There are seven kudurrus, two building inscriptions, four Luristan bronze daggers, one "belonging to Šamaš-killani, officer of the king," a Sumerian inscription on a copper cylinder and one unpublished garment inventory attesting to this king. The kudurrus show normal real estate activity in northern Babylonia. One, issued by Aradsu, son of Rišnunak, grants independence from forced labor for the residents living near the mouth of the Ṣalmani Canal, dated to his first year. Another gives land to a certain Adad-zer-iqiša in grateful thanks for his efforts fighting the Assyrians and is dated to his 10th year. One of the witnesses is given as Abullu-tetaparâu, the son of the king of Babylon. Another, dated to his 13th year, confirms the ownership of seven GUR of arable land to a certain Iqīša-Ninurta and is witnessed in the city of Opis.

Another kudurru dated eight months earlier in the same year granted Iddin-Ninurta, a leather worker, two GUR of land and was witnessed by the same seven officers of royal service: Irība-Ištarān, the governor of Isin, Bābilāiu, the chamberlain, Eulmaš-šākin-šumi, the marshall, Marduk-andulli, the vizier, Enlil-mukîn-apli, the commandant, Ea-kudirri-ibni, the provincial governor and Nabû-nādin-aḫḫē, the overseer of the storehouse. As this was from Kār-Bēl-mātāti, a town probably in the vicinity of Babylon, it is thought the men were courtiers who accompanied the king in his travels. Only two of these officials, Bābilāiu and Nabû-nādin-aḫḫē, had been in office during Marduk-nādin-aḫḫē's first year, as they appeared in the sequence of seven witnesses on the earliest, "Aradsu, son of Rišnunak," kudurru. Another is a deed recording Marduk-naṣir's purchase of land from Amêl-Enlil, son of Khanbi, for a chariot, saddles, two asses, an ox, grain, oil, and certain garments. This gives Šapiku, the son of Itti-Marduk-balāṭu, the “son” of Arad-Ea, as the land-surveyor and this is probably the same individual as the last witness, “scribe” and “son of Arad-Ea,” on a kudurru dated to Marduk-nādin-aḫḫē's eighth year.

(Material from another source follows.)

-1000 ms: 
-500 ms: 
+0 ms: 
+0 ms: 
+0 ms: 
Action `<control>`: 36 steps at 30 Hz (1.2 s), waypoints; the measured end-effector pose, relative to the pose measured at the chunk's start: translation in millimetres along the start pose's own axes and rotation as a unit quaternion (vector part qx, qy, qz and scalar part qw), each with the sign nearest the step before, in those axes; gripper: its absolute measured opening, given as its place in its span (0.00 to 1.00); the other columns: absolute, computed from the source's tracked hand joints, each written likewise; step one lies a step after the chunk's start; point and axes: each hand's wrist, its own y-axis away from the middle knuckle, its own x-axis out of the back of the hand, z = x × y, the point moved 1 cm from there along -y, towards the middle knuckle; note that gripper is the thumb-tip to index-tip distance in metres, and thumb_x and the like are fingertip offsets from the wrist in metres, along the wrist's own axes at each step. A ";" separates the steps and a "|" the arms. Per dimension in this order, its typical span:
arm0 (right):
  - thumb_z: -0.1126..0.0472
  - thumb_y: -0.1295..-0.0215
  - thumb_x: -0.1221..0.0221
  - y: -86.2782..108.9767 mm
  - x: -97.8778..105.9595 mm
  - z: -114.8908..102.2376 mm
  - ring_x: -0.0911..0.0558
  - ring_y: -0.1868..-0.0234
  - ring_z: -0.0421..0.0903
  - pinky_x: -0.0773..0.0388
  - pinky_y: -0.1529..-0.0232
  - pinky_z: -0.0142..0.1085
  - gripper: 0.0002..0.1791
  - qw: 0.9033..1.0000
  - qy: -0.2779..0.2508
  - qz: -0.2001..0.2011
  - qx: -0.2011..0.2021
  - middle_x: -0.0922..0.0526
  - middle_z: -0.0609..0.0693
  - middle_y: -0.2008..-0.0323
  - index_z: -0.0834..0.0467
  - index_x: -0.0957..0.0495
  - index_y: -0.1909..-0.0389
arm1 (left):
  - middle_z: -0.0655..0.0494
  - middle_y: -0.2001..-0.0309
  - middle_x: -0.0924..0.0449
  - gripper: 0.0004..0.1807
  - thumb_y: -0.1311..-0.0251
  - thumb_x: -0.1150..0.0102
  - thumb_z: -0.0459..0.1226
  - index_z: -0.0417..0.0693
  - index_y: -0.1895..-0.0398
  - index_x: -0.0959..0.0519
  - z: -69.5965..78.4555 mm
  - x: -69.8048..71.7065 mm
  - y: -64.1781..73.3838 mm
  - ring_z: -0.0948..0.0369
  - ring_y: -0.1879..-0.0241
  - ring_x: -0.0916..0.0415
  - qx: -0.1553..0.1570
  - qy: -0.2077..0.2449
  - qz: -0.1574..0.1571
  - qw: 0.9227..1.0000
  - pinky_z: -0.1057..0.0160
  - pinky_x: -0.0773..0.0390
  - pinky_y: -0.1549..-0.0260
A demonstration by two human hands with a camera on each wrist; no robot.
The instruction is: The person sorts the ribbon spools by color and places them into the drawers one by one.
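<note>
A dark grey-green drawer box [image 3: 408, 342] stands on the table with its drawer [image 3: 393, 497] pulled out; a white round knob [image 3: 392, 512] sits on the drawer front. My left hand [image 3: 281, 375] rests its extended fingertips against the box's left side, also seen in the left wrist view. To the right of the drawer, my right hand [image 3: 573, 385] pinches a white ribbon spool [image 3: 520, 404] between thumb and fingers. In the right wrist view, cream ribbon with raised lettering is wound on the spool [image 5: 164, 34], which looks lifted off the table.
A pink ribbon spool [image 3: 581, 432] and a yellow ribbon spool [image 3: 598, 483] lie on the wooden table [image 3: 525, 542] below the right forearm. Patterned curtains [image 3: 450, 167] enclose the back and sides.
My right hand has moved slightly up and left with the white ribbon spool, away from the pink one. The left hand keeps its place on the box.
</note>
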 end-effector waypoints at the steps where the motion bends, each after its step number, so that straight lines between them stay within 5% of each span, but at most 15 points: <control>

===Kudurrus dated to his reign===

- The Amrân ibn ‘Ali kudurru in the Walters Art Museum, Baltimore.
- Land grant to Adad-zer-iqiša kudurru, in the British Museum
- Marduk-naṣir land purchase kudurru, in the British Museum
- Aradsu, son of Rišnunak, tax exemption tablet, in the British Museum
- Iqīša-Ninurta land deed confirmation kudurru, in the National Museum of Iraq
- The Warwick (“Land grant to Iddin-Ninurta”) Kudurru, Warwickshire Museum
- Land purchase kudurru with a secondary inscription of Marduk-šāpik-zēri, in the Yale Babylonian Collection
Also assigned to this era is the undated Caillou Michaux (kudurru), in the Musée du Louvre.

===Other sources===
He restored the Eganunmaḫ at Ur, without any apparent alteration to the plan of Kassite king Kurigalzu's (Kurigalzu I or II undetermined) original plan, and constructed a “kitchen complex” on the northwest side of the ziggurat. Three inscribed door-sockets were found at the sanctuary. He may be portrayed by the 3rd king in the Prophecy A, whose reign is a successful and fertile 18 years, but whose rule comes to end in a revolt. According to a later commentator, a certain Ea-mušallim provided him with an astrological report (ittu ina šamȇ) concerning a solar eclipse in 1090.

As to the rains which have been so scanty this year that no harvests were reaped, it is a good omen for the life and vigour of the king, my lord. Perhaps, the king, my lord, will say: “Where did you find (this)? Tell me!” In a report by Ea-mušillim to his lord Marduk-nādin-aḫḫē, it is written: “If a sign occurs in the sky that cannot be cancelled, and if it happens to you that rains become scanty (maqāt zunnē), make the king undertake a campaign against the enemy: he will be victorious wherever he goes and his days will be long.”
— Akkullanu, Ashurbanipal’s astrologer, LAS 110 + 300, reverse 1 to 11

An Assyrian Chronicle reports that Marduk-nadin-ahhe lost his throne and “disappeared” (šadâ ēmid) following disruptions caused by Arameans migrating into Mesopotamia under the pressure from famine, the Babylonians themselves apparently resorting to cannibalism, "[....they] ate one another's flesh..."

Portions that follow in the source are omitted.